Вернулся он уже в совсем другую реальность. Экономический кризис, тотальная бедность населения и дефицит привели к путчу 1991 года. Головкин появился на конезаводе буквально за несколько дней до этих событий. Впрочем, человек редко осознает себя свидетелем исторических событий. Мы всегда смотрим на это через призму собственной жизни, а потом, спустя время, сверяемся с исторической хроникой и отмечаем, какие именно вехи пришлись на нашу личную историю, и корректируем воспоминания в соответствии с этой хроникой.
20Горки-10
Четырнадцатилетний Никита приехал в Одинцово из Курска. Здесь жили его бабушка с дедушкой по отцу, которых он видел всего несколько раз в жизни. Отец решил потратить отпуск на то, чтобы закупиться в Москве продуктами и найти кое-что из мебели, а заодно взял с собой слонявшегося без дела сына. Они поселились в Одинцове, неподалеку от конезавода. Никита тут же познакомился с компанией местных подростков, с которыми стал проводить все свободное время.
Привычная жизнь рушилась. Взрослые были заняты решением насущных проблем, включая попытки сохранить работу и купить хоть что-то из самого необходимого, а дети оказались предоставлены сами себе. Никита всегда неодобрительно отзывался о москвичах, которые «жили за его счет и на его деньги». В его родном городе так считали все – от тетушек на лавочке до отца в кухонных разговорах. Каково же было его удивление, когда в компании из Одинцова он услышал то же самое.
– У них все есть просто потому, что у нас ничего нет, – подхватил Никита, и все закивали. Еще через пару часов было принято решение угнать чужую машину, чтобы покататься.
День за днем они исследовали грани дозволенного: угоняли автомобили, грабили и избивали прохожих, которые имели при себе сумки или пакеты, осуществили налет на ларек, где потребовали выдать им водку. Все то, на что не может решиться человек, всегда может сделать группа. Если кто-то один пытает и убивает, его обычно называют садистом, если же подобное совершает достаточно большое количество людей, то это расценивается как инстинктивное желание влиться в коллектив.
В тот вечер Никита возвращался один. Отец потребовал, чтобы тот в девять вечера был дома, опасаясь массовых беспорядков, которыми грозили по телевизору, и Никита решил не испытывать лишний раз судьбу. Он попрощался с приятелями, вышел на шоссе и остановил попутку. Водитель, мрачного вида мужчина с каким-то мутным, блуждающим взглядом, был явно чем-то недоволен.
– До конезавода подбросите? – спросил Никита.

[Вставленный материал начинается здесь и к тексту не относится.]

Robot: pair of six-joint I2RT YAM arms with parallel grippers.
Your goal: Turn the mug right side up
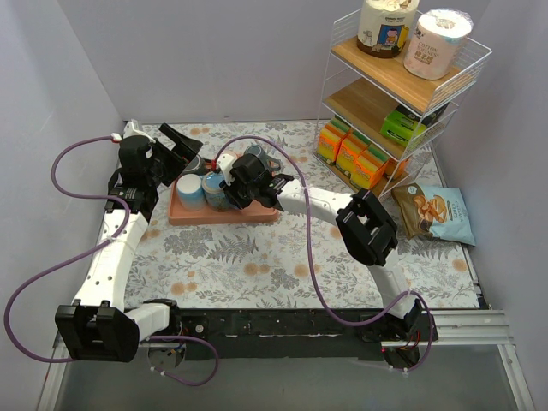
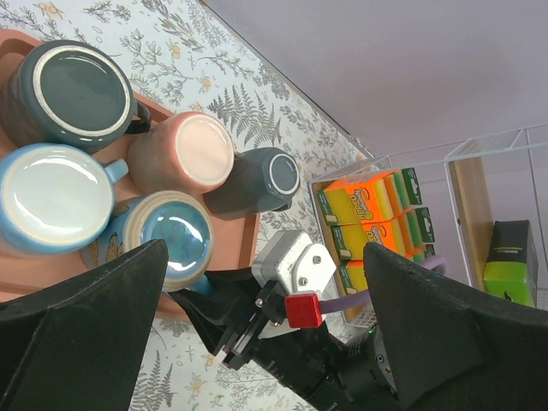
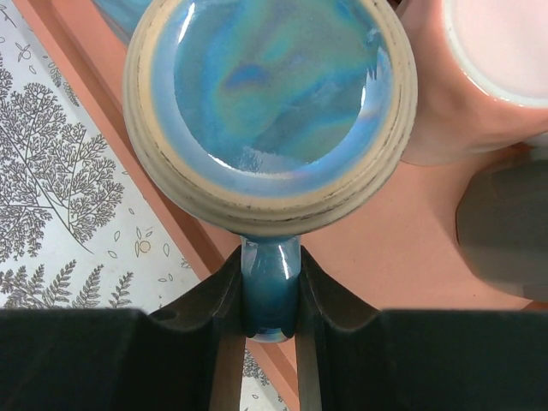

Водитель кивнул и указал глазами на пассажирское место рядом с собой. Подросток радостно плюхнулся на сиденье. Мужчина выкрутил ручку автомагнитолы, и из динамиков полилась музыка вперемешку с хрипами и шипением. Через несколько мгновений музыка сменилась новостным выпуском. Говорилось о том, что ситуация в стране критическая и, по всей вероятности, будет введено чрезвычайное положение.
– Москвичи совсем одурели, чего им не хватает? – хмыкнул Никита.
– Не знаю, – пожал плечами водитель.
– Вот не зря их все ненавидят, – поддакнул подросток. – Вы сами откуда?
– В Москве родился, – пожал плечами мужчина.
Подросток прикусил язык и выдавил улыбку, в которой сквозило осуждение вперемешку с извинениями.
Все время, пока они ехали, подросток продолжал что-то говорить. На съезде в село Успенское Головкин вдруг затормозил и, следуя привычной схеме, предложил заскочить на один склад и вынести пару коробок сигарет. Никите нечего было терять: он находился на чужой территории. Через пару дней они с отцом уедут домой, и он пойдет в школу. Ищи его свищи. Человек – социальное существо, и ему необходима своя стая, которая обязательно должна противостоять всем остальным. Оказавшись в чужом месте, человек намного легче преступает закон и идет на преступление, особенно попав в группу, в которой такое поведение считается нормой. Жажда приключений и скорый отъезд заставили Никиту не раздумывая согласиться на предложение незнакомца. Когда Головкин попросил подростка залезть в багажник, тот ничего не заподозрил. Он только предупредил, что отец ждет его дома и будет ругать за опоздание. Мужчина уверил, что все дело займет не более получаса.